Le Clipper est né en Espagne en 1959 et n’a presque pas changé depuis. Sa particularité tient en une pièce : le porte-molette, qui se retire et sert d’outil.
La pièce qui fait tout
Sur un Clipper, la molette n’est pas sertie dans le corps : elle est montée sur un support amovible qu’on tire par le bas. Ce support remplit trois fonctions à lui seul.
- Il donne accès à la pierre. Dessous se trouvent le ressort et le ferrocérium : on les remplace en quelques secondes, sans outil.
- Il sert de tasseur. Sa forme n’est pas un hasard : retourné, il tasse.

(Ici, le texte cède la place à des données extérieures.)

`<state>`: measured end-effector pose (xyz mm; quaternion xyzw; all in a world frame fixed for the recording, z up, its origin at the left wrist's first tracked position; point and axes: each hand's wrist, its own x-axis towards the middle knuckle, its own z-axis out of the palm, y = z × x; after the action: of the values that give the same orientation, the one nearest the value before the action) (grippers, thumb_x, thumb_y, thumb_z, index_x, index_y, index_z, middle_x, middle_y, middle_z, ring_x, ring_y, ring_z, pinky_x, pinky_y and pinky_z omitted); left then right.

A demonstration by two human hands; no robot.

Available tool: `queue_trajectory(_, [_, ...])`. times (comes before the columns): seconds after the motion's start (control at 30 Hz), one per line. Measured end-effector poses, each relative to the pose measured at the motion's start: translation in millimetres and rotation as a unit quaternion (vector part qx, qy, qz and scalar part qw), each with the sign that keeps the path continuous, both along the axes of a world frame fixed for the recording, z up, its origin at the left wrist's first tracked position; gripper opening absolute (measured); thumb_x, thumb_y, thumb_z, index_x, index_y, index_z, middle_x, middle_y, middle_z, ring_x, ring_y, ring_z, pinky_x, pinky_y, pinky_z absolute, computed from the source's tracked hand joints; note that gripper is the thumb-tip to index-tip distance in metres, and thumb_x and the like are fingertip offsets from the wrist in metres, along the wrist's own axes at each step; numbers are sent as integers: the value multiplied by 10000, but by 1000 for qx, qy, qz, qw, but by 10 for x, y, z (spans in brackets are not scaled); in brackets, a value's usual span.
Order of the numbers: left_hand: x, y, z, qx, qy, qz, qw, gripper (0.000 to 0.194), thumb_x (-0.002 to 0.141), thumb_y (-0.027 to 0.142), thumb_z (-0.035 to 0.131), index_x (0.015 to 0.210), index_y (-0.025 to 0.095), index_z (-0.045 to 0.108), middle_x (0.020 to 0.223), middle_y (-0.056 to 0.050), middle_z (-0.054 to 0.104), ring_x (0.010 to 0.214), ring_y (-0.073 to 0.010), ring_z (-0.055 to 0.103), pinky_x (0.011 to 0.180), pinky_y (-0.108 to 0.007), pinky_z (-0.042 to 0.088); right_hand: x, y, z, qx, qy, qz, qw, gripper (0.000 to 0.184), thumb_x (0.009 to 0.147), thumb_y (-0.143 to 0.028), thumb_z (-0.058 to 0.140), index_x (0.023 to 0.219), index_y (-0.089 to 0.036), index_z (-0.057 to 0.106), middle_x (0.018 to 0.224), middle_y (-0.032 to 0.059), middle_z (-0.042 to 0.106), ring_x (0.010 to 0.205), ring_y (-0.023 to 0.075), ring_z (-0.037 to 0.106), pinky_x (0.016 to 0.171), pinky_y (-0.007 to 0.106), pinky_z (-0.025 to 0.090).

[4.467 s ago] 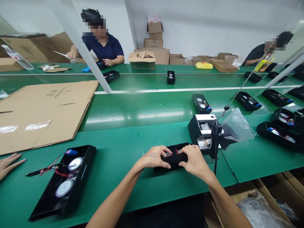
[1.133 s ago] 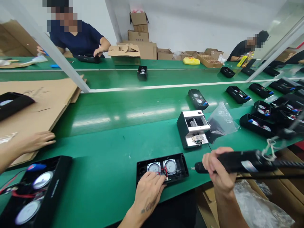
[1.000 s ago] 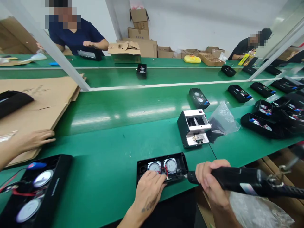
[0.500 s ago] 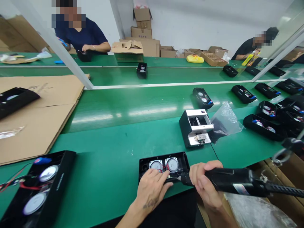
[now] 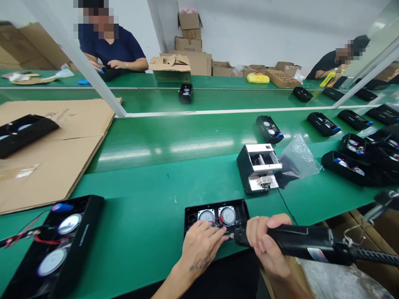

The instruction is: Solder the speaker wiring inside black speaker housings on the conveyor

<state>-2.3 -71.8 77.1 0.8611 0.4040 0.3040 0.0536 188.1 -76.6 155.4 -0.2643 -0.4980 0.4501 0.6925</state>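
Note:
A small black speaker housing [image 5: 215, 215] with two round silver drivers and red wires lies open at the near edge of the green bench. My left hand [image 5: 201, 247] rests on its front edge, fingers bent and pressing down on it. My right hand [image 5: 268, 245] is wrapped round a black electric screwdriver [image 5: 299, 243], held almost level, its tip pointing left at the housing's near right corner by my left fingertips. A coiled cable runs off the tool to the right.
A bigger open speaker housing [image 5: 59, 245] sits at near left. A silver-and-black screw feeder [image 5: 258, 167] and a clear plastic bag [image 5: 297, 158] lie behind. Flat cardboard [image 5: 52, 145] covers the left. Several black housings crowd the right. Two other people work at the far bench.
My right hand has brought the screwdriver leftward and lower until its tip meets the housing. The other person's hand at the left edge has gone. My left hand stays on the housing.

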Motion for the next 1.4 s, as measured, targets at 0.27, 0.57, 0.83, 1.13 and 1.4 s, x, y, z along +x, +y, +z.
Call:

- Il se remplace. Une molette usée se rachète seule, ce qui évite de jeter un briquet par ailleurs intact.
Recharger un Clipper
La valve se trouve sous le corps, au centre. La méthode est celle de tout briquet à gaz : purger, tête en bas, trois à cinq secondes, attendre une minute. N’utilisez que du butane purifié – le gaz bon marché encrasse l’injecteur et finit par le boucher.
Les formats
| Format | Hauteur | Pour qui |
|---|---|---|
| CP11 – classique | Format standard | L’usage courant, la meilleure autonomie |
| CP22 – micro | Nettement plus court | La poche de jean, le porte-clés |
Ce qu’il faut savoir avant d’acheter
Les Clipper se vendent surtout par présentoir de 48, avec des décors assortis tirés au hasard dans la série. C’est le format des revendeurs, et c’est là que le prix à l’unité devient imbattable. À l’unité, on choisit le décor mais on paie plus cher.